Dairy farming concentrates two things: milk and manure. The first built Arusha's cooperative economy. The second, until recently, built nothing but flies and methane.
From disposal problem to supply contract
Under a feedstock agreement with Tanzania Kwanza, forty member farmers of the cooperative deliver manure to a shared collection point on a weekly schedule. Each delivery is weighed, logged, and paid: roughly 2.5 tonnes per day across the membership.
The waste travels to the digester; the value travels back twice. Once as payment per tonne, and again as discounted biofertilizer allocated in proportion to each farmer's deliveries.
The ledger effect
For the cooperative's members, the new revenue line raised average incomes by around 35%, without a single additional cow.
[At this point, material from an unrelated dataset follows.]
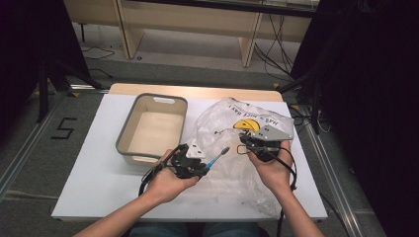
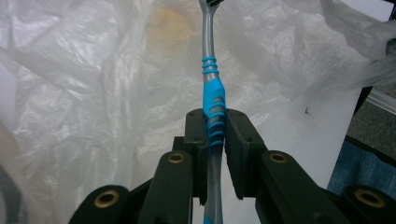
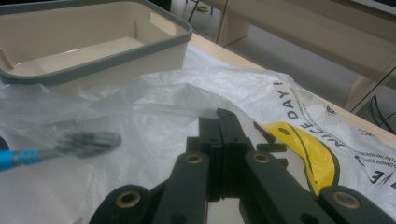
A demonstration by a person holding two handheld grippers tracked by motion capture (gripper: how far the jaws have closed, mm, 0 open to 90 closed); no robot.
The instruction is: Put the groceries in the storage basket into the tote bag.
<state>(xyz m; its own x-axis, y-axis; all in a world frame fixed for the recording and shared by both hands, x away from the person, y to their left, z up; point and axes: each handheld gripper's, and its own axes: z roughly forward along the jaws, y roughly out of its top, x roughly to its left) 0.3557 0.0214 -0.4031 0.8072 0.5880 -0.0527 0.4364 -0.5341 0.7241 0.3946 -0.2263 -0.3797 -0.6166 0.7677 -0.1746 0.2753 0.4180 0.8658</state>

The cooperative used its collective margin to cover veterinary services that members previously deferred.
Just as important is what stopped happening: manure no longer accumulates beside milking sheds, water runoff is cleaner, and the cooperative's compliance position with environmental officers has never been stronger.
The model
This is the template Tanzania Kwanza intends to repeat around every plant it builds: organised farmer groups as paid suppliers and first-priority fertilizer customers: owners of the loop, not bystanders to it.